All You Ever Wanted to Know About Insurance

Rate Hikes on Flood Insurance

Per Property 360:
Members of Congress are demanding that the Federal Emergency Management Agency finesse the impact of steep flood insurance premium increases mandated by a 2012 law even as a key government watchdog lauded FEMA for its efforts to ensure that flood insurance rates reflect risks.

In a little-noticed recommendation to another report on flood insurance issues, the Government Accountability Office Wednesday praised FEMA for taking steps to ensure that the “methods and data used to set NFIP rates accurately reflect the risk of losses from flooding.”

GAO said it “continues to support previous recommendations to FEMA in that regard.”

The GAO recommendation was released the same day Rep.
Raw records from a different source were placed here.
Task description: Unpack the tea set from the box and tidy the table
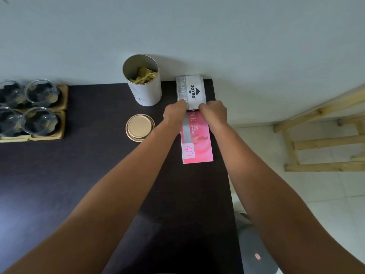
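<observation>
Head view, items on my desk (98, 175): four glass cups (42, 93) set out on wooden trays (63, 123) at 9 o'clock; open tea canister (144, 82) at 12 o'clock, its gold lid (140, 127) lying off just nearer me. My left hand (175, 113) and right hand (214, 112), each grip curled shut, pinch the near edge of the white stamp-pad box (192, 91) at 1 o'clock, above the pink booklet (197, 143). Judged status: unpacking looks done; tidying left, lid not yet on.

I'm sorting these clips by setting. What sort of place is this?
Probably a room in a home or small office: a dark table against a plain wall, a tiled floor and a wooden stool.
</observation>
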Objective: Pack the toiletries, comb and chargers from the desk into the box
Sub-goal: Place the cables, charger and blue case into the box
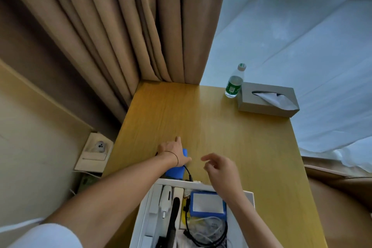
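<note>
Left hand: the left hand (174,152) is laid over a blue charger (177,170) on the desk (231,133); whether the fingers are curled round it cannot be told.
Right hand: the right hand (220,168) is held just beside the left, above the desk, fingers loosely bent, nothing gripped.
Box: the white box (250,196) is set below both hands, at the near desk edge.
Done: a second blue charger (207,204), a coiled black cable (205,235), a black comb (173,219) and white toiletries (166,197) are already packed.
Left: judged nearly finished; only the charger under the left hand is seen outside.
Axis: its long axis is run from the box edge away toward the curtain (124,26), its cable (188,173) trailed toward the box.
</note>
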### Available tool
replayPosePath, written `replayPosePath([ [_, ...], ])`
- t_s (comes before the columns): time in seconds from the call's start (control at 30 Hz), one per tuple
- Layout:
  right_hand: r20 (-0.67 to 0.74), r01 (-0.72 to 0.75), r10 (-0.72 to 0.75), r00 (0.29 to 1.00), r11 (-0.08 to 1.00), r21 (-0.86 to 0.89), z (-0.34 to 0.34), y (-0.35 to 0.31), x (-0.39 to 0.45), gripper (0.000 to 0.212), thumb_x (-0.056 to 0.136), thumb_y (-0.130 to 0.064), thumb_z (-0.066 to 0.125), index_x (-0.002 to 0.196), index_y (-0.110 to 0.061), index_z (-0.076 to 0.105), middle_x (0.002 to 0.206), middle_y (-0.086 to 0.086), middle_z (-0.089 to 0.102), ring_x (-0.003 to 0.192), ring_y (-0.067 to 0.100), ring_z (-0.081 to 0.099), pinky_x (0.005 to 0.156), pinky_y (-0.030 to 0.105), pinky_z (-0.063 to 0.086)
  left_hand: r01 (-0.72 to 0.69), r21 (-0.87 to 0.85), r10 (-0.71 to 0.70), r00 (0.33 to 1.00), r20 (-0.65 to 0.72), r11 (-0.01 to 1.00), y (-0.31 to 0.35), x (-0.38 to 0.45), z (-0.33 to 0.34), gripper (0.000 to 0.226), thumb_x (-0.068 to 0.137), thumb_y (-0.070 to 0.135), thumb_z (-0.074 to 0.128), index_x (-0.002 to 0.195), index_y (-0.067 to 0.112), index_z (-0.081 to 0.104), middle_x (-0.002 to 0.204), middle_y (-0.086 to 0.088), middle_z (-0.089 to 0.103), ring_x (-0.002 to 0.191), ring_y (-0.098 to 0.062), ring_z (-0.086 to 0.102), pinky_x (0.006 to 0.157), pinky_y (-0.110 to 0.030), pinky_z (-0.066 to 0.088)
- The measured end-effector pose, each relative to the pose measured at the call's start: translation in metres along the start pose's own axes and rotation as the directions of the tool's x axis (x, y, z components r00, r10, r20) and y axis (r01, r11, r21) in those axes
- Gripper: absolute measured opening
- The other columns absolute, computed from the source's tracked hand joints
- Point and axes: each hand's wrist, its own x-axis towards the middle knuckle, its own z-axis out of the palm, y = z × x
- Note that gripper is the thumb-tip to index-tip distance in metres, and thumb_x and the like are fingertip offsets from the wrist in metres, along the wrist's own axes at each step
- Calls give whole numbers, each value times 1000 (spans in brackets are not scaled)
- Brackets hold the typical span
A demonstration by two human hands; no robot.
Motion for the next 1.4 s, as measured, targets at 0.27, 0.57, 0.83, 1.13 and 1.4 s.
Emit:
replayPosePath([
  [0.27, 11, -9, 8, 1000, 997, 78, -9, 9, -4, 28, 95, -11, 57, 99, -33, 74, 83, -9, 73, 60, 11, 65, 65, 33, 58, -32, -234, 10, 996, -92, 972, -4, 2, 6, 71, 75, 59, 67, 127, 20, 38, 88, 0, 59, 75, -18, 61, 68, -36, 56],
  [0.57, 22, -51, 47, 999, 977, 207, -16, 17, -12, 31, 93, -5, 56, 93, -30, 75, 77, -5, 75, 74, 12, 70, 72, 34, 58, -251, -632, 30, 941, -338, 733, -20, -22, -66, 50, 74, 53, 74, 109, 28, 50, 100, 7, 61, 83, -12, 61, 59, -23, 46],
  [0.83, 160, -139, 55, 985, 805, 577, -26, -10, -8, 23, 103, -26, 53, 114, -16, 71, 91, 12, 78, 76, 21, 69, 62, 26, 55, -396, -900, 1, 916, -402, 181, -17, -76, -109, 44, 76, 15, 85, 107, 19, 55, 105, -7, 57, 72, -11, 62, 51, -22, 54],
  [1.13, 458, -427, -15, 889, 334, 840, -40, -48, -18, 56, 97, -47, 54, 129, -1, 60, 102, 21, 72, 76, 24, 71, 58, 26, 60, -453, -888, 263, 850, -456, -77, -31, -150, -120, 63, 63, 10, 88, 113, 14, 51, 115, -13, 49, 94, -24, 65, 62, -37, 62],
  [1.4, 314, -224, -85, 946, 530, 818, -46, -48, -49, 48, 83, -23, 77, 127, -10, 64, 103, 13, 73, 77, 20, 70, 58, 21, 58, -268, -948, 296, 904, -310, -174, -52, -170, -119, 31, 89, 32, 66, 114, 17, 55, 103, -10, 69, 102, -25, 66, 79, -32, 55],
])
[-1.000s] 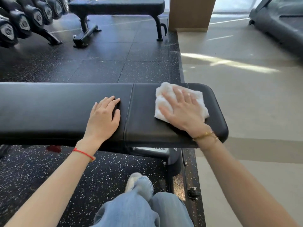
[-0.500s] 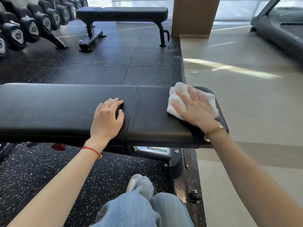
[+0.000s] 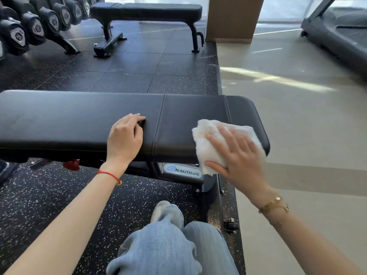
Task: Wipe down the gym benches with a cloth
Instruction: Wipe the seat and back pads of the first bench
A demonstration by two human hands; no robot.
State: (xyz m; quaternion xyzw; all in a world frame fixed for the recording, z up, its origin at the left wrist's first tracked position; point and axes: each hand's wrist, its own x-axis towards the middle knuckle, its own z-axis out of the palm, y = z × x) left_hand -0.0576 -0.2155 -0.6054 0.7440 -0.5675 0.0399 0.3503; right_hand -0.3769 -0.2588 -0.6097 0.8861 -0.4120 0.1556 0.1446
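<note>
A long black padded bench (image 3: 79, 120) runs across the view in front of me, with a seam near its right end. A white folded cloth (image 3: 206, 143) lies on that right end and drapes over the near edge. My right hand (image 3: 238, 155) presses on the cloth with spread, straight fingers, the thumb lying along the cloth's lower edge. My left hand (image 3: 125, 137) rests on the pad just left of the seam, fingertips lightly bent, holding nothing. A second black bench (image 3: 147, 8) stands farther back.
A rack of dumbbells (image 3: 39, 24) lines the far left. A wooden pillar (image 3: 232, 16) and a treadmill (image 3: 337, 30) stand at the back right on a pale floor. My knees in blue jeans (image 3: 168, 245) are below the bench, over black speckled matting.
My right hand slid the cloth from the far right end of the pad toward me, so it now hangs over the near edge. My left hand stayed in place.
</note>
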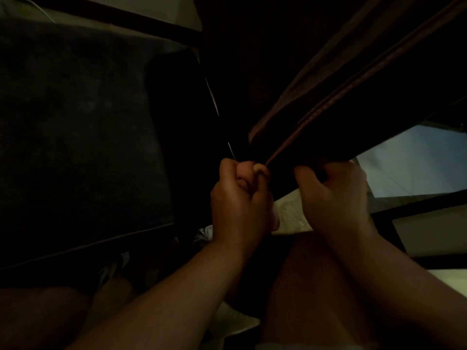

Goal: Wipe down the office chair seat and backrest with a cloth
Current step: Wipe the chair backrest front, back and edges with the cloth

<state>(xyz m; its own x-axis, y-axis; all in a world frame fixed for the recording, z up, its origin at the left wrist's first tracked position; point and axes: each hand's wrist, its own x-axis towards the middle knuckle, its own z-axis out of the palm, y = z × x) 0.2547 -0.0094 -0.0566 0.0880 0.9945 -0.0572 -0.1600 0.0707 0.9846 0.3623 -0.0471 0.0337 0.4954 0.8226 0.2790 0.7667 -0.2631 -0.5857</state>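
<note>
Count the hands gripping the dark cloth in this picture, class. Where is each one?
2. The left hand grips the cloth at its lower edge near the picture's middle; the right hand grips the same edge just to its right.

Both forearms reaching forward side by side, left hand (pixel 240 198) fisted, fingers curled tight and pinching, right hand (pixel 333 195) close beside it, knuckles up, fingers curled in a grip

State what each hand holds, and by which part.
Both the left hand and right hand grip the lower edge of a dark brown cloth.
</note>
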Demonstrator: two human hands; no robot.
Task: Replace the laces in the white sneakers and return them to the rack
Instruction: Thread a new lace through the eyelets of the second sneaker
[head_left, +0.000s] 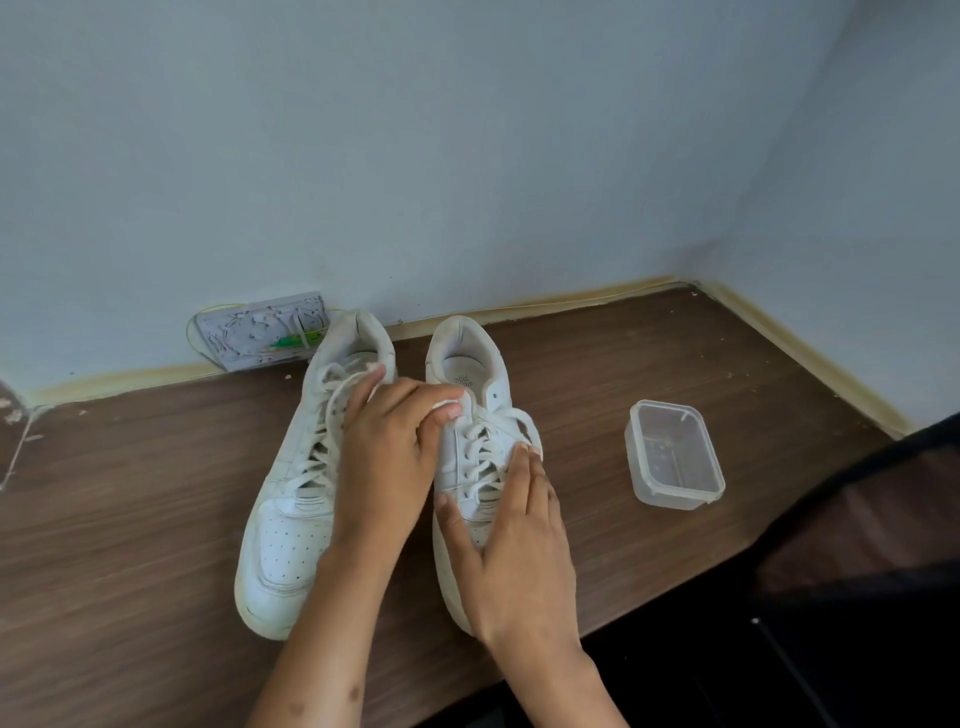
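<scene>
Wooden floor (130, 519), white sneakers (291, 467) toes toward viewer, left hand (384, 452) pinching lace (332, 395), right hand (514, 551) flat on shoe.

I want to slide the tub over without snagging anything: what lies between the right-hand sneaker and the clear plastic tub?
Nothing: in the head view, only bare brown tabletop separates the right-hand sneaker from the clear plastic tub.
</scene>
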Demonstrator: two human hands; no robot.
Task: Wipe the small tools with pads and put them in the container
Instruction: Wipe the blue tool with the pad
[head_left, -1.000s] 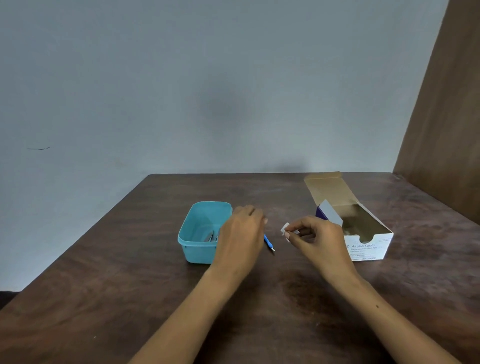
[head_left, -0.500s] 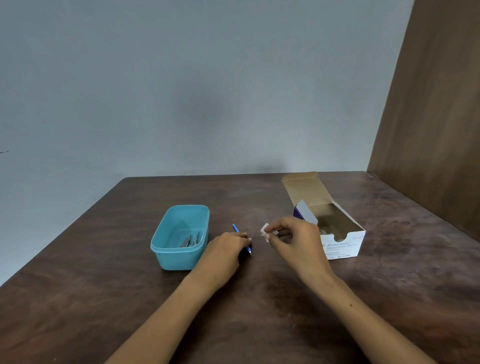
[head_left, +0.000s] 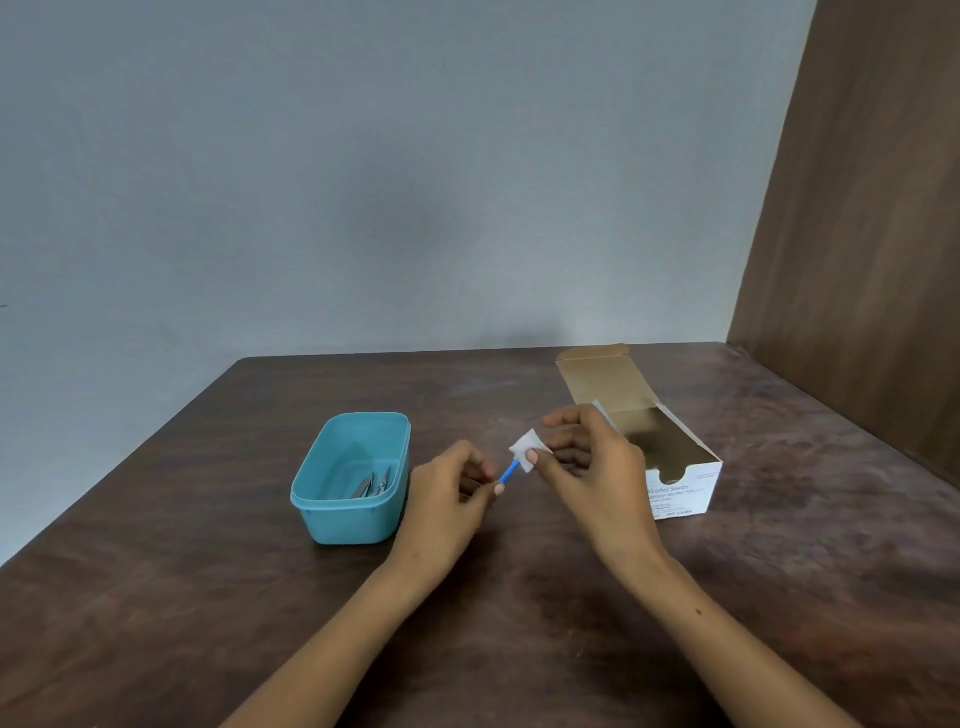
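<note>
My left hand (head_left: 452, 499) pinches the near end of a thin blue tool (head_left: 507, 473) and holds it just above the table. My right hand (head_left: 587, 467) pinches a small white pad (head_left: 525, 451) folded around the tool's far end, so that tip is hidden. The teal container (head_left: 317, 478) stands left of my left hand. Inside it lie a few metal tools (head_left: 373, 484).
An open white box of alcohol swabs (head_left: 680, 491) sits right of my right hand, its brown flap raised toward the wall. A wooden panel (head_left: 857, 208) stands along the table's right edge. The dark wooden table (head_left: 208, 597) ends near the grey wall behind.
My left hand picked the blue tool up off the table and raised it. My right hand brought the pad onto the tool's far end.
</note>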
Maxine Waters, D-Calif., ranking minority member of the House Financial Services Committee and a key sponsor of the 2012 bill, joined 26 colleagues in a letter to FEMA urging the agency “to use any discretionary authority available to address an unintended consequence” of the Biggert-Waters Flood Insurance Reform Act, the 2012 bill.

In the letter, the House members said that “a small percentage of homeowners are learning that they may be subjected to flood insurance rates that are ten, a hundred, and in some cases, more than a thousand times higher than their current subsidized rates.”

“While Congress has shown it is willing to act to address these issues, we believe that FEMA has the authority to administratively address some of the affordability issues arising from Biggert-Waters,” the letter says.

The letter asks FEMA to take steps to not implement a provision of the law that ending grandfathered premiums for policyholders, who, as a result of new flood-risk maps, have their risk designation changed to "below base flood elevation."